#### [WORK INSTRUCTION]
Reproduce, exactly, the lines of the material below from the line containing "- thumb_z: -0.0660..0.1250" through the line containing "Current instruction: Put", with both end lines included and nothing else.
***** INFORMATION *****
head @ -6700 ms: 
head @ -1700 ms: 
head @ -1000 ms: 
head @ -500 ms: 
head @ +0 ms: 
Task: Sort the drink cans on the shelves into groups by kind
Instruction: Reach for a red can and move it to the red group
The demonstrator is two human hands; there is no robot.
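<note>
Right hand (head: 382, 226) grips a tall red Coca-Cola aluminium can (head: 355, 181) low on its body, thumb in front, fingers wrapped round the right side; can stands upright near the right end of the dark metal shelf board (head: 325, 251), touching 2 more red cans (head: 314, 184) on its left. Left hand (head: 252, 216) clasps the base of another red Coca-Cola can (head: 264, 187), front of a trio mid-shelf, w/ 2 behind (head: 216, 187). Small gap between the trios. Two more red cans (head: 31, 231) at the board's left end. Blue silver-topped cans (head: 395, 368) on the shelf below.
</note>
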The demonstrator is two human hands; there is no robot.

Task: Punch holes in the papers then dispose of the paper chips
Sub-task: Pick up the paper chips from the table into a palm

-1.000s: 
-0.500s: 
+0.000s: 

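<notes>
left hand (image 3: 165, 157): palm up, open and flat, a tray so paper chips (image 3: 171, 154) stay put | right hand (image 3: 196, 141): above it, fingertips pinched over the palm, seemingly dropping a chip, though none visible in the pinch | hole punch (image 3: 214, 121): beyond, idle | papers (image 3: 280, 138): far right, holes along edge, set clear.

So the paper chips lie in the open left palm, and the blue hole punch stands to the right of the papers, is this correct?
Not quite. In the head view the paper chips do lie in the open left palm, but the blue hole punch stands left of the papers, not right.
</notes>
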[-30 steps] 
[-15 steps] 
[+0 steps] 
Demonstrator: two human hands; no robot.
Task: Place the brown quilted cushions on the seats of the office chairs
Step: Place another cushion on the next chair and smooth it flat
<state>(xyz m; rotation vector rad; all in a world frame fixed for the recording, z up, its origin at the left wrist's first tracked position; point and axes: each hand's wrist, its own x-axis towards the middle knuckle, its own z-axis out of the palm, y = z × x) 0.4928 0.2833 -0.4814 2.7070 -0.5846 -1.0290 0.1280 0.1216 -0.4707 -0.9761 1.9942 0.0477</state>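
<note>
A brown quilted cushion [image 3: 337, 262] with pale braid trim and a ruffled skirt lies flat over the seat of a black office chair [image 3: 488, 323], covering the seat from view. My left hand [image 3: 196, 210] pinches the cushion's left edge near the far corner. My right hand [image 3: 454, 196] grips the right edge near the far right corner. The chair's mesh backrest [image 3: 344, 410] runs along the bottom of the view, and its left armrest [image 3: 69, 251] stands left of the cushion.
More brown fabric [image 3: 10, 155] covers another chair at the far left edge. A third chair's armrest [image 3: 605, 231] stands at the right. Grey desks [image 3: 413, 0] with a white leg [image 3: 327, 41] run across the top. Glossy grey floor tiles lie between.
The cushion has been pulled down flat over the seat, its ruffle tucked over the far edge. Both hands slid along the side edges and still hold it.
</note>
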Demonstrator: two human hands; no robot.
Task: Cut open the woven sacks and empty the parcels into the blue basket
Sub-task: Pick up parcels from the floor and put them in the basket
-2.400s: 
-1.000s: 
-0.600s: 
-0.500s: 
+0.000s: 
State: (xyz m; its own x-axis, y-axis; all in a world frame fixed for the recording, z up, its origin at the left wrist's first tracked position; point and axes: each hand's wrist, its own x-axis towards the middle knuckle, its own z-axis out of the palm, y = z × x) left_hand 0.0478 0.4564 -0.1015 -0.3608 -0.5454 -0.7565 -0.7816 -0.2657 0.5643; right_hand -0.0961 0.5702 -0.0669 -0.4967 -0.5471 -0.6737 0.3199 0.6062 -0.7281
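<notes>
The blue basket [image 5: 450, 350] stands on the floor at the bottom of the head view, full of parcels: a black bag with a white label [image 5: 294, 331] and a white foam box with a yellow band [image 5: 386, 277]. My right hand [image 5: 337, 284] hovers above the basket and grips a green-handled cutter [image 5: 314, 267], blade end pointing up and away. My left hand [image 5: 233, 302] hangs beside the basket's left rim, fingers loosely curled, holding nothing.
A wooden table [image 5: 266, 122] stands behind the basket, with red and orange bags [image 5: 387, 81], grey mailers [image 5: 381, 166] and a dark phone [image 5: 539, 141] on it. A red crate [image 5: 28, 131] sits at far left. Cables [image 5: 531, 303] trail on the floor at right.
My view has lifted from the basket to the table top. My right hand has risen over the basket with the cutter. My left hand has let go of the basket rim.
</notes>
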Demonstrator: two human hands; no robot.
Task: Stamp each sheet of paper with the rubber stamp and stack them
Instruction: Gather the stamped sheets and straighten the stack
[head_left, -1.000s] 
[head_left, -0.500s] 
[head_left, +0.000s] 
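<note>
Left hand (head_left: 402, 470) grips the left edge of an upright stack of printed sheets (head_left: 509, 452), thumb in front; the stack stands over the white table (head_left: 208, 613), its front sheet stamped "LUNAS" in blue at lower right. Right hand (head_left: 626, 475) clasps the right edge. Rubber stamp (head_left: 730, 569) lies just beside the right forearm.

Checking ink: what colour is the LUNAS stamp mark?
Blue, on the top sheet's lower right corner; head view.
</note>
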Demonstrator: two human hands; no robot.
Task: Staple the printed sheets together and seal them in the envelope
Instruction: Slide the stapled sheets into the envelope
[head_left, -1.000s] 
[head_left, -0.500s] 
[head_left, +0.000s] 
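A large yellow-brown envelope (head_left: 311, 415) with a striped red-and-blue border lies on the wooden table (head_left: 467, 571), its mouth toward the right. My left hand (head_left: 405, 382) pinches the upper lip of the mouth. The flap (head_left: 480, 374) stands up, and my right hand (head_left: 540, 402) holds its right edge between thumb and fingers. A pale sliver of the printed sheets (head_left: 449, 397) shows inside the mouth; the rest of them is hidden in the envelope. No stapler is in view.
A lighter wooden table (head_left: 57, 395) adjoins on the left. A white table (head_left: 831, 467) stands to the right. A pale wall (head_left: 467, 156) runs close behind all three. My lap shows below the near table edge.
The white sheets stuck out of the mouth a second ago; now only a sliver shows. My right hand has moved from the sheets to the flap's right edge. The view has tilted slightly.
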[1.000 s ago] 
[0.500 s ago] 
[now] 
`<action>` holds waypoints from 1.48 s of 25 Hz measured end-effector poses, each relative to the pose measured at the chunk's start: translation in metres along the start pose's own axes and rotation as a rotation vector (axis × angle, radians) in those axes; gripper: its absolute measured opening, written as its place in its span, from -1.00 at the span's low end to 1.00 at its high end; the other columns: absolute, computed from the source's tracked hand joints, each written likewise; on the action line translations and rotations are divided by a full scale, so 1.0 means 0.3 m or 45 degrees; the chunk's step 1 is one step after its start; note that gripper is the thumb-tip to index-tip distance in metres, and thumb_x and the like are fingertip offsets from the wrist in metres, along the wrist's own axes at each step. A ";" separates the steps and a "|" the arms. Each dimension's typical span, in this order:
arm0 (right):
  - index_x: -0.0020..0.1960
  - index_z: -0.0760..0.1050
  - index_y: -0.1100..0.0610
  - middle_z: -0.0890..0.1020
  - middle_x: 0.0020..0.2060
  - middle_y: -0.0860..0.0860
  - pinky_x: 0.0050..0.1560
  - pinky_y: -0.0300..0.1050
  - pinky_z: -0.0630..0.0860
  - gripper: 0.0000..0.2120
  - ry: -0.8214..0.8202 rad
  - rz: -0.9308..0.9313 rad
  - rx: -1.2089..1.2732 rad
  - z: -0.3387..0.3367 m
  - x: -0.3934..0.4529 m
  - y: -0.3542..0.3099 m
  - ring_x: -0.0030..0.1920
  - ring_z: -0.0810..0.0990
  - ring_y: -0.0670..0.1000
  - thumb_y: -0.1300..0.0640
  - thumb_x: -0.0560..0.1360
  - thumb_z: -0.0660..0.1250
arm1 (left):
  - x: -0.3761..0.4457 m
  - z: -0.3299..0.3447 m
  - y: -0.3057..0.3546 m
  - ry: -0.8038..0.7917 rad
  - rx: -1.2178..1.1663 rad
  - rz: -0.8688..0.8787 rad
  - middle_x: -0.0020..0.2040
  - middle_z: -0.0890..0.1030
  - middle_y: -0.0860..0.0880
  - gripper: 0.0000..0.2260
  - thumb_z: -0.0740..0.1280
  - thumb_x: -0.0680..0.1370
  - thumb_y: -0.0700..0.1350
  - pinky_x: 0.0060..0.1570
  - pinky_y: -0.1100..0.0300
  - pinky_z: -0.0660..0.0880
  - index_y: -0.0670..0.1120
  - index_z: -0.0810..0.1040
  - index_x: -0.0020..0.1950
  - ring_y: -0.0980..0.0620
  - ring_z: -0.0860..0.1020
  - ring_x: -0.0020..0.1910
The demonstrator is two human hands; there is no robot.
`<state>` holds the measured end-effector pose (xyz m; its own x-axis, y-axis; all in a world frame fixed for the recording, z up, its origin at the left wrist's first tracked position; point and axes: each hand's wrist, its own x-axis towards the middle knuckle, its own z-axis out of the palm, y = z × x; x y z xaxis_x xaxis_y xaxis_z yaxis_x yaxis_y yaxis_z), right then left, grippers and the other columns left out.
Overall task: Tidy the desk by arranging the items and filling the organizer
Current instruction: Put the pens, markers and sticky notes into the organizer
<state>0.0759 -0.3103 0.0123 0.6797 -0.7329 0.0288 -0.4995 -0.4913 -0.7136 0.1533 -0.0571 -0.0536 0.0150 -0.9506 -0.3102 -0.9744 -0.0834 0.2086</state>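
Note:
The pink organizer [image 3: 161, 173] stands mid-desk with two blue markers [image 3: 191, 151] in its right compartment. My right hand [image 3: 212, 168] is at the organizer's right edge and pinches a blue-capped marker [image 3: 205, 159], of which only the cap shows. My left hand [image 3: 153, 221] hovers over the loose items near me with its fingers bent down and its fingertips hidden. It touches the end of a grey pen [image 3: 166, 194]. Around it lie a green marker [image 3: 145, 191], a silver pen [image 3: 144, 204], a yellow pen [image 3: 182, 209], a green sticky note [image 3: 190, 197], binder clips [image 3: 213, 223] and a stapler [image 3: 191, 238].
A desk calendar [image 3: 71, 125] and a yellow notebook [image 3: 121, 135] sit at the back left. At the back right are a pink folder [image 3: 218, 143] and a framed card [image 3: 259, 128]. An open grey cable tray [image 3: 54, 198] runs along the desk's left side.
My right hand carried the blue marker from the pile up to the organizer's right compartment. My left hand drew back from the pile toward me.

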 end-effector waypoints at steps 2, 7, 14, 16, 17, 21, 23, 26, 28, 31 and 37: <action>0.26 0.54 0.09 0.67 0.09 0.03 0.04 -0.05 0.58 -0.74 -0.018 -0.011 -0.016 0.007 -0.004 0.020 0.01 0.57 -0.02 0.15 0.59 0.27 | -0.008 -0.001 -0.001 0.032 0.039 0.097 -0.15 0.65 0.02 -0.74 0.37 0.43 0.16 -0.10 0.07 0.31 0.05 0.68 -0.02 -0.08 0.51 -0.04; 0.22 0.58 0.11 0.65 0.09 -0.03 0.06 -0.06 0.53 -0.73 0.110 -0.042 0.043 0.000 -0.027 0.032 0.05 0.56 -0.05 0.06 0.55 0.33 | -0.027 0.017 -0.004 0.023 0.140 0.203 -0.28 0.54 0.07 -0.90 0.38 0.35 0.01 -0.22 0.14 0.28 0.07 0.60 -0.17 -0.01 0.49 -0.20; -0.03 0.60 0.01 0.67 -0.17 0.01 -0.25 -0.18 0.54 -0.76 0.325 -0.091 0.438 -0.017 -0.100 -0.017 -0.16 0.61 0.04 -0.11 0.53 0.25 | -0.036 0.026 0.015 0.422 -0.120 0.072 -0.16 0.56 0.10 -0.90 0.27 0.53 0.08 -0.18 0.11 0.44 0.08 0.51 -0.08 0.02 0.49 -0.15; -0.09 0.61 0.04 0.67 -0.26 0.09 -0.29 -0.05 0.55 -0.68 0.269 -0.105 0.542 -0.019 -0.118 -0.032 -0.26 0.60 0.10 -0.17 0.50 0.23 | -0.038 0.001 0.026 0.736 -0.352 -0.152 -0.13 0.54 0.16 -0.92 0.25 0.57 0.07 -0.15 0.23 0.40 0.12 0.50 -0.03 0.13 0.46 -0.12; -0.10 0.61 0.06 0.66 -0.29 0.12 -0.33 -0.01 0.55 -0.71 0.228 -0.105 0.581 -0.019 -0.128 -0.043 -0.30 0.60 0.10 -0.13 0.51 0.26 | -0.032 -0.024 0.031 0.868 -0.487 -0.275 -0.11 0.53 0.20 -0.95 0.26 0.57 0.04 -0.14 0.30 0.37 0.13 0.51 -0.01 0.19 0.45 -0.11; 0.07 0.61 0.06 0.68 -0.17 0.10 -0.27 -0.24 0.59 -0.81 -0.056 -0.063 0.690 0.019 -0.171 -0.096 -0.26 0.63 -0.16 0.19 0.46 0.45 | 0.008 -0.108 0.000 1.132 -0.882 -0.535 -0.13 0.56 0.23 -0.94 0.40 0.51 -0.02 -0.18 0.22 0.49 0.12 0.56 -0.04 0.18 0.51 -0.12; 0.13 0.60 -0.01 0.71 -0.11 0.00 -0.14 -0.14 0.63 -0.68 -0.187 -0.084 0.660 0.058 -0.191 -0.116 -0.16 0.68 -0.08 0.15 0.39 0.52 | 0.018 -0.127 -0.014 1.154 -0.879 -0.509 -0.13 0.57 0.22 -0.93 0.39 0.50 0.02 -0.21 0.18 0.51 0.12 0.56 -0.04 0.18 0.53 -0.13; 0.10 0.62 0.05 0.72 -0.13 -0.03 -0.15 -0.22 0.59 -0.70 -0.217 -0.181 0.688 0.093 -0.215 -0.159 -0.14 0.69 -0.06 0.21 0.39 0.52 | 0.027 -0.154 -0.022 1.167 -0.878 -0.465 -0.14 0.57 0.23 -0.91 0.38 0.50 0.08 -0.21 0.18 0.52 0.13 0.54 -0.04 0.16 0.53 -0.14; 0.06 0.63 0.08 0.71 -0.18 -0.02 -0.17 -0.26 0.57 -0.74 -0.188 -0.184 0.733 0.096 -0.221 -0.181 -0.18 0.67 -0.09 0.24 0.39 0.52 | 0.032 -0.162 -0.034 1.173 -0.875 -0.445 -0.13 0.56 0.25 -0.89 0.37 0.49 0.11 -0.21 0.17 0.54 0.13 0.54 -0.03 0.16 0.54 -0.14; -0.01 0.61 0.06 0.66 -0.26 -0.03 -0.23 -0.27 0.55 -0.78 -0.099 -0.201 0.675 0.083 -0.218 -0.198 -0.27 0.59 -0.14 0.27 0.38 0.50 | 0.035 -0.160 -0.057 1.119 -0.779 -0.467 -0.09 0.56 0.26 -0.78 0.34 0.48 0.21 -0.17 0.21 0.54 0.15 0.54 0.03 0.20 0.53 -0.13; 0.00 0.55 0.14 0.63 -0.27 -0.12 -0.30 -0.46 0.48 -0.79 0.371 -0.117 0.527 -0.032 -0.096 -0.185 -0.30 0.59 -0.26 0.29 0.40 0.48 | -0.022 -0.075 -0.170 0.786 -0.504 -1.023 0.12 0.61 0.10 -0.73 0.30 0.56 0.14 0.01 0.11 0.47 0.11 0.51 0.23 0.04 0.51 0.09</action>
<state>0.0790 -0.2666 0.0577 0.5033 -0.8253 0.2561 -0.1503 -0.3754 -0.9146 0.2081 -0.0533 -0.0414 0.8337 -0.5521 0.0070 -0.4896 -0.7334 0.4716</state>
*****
#### [RESULT BELOW]
  - thumb_z: -0.0660..0.1250
arm1 (left):
  - x: -0.3761..0.4457 m
  - z: -0.3299..0.3447 m
  - y: -0.3057..0.3546 m
  - ry: -0.8038..0.7917 rad
  - rx: -1.2178..1.1663 rad
  - rz: -0.8688..0.8787 rad
  - middle_x: -0.0020..0.2040
  - middle_z: -0.0890..0.1030
  - middle_y: -0.0860..0.0880
  - gripper: 0.0000..0.2260
  - thumb_z: -0.0740..0.1280
  - thumb_x: -0.0680..0.1370
  - thumb_y: -0.0700..0.1350
  - pinky_x: 0.0060..0.1570
  - pinky_y: -0.1100..0.0300
  - pinky_z: -0.0660..0.0880
  - index_y: -0.0670..0.1120
  - index_z: -0.0810..0.1040
  - index_x: -0.0020..0.1950
  - ring_y: -0.0980..0.0620
  - ring_z: -0.0860..0.1020
  - ring_x: -0.0020..0.1910
The demonstrator is two human hands; there is no robot.
`<state>` holds the measured end-effector pose (xyz m; its own x-axis, y-axis; all in a world frame fixed for the recording, z up, its origin at the left wrist's first tracked position; point and axes: each hand's wrist, its own x-axis towards the middle knuckle, its own z-axis out of the palm, y = z × x; x y z xaxis_x xaxis_y xaxis_z yaxis_x yaxis_y yaxis_z), right then left, grippers and the other columns left out.
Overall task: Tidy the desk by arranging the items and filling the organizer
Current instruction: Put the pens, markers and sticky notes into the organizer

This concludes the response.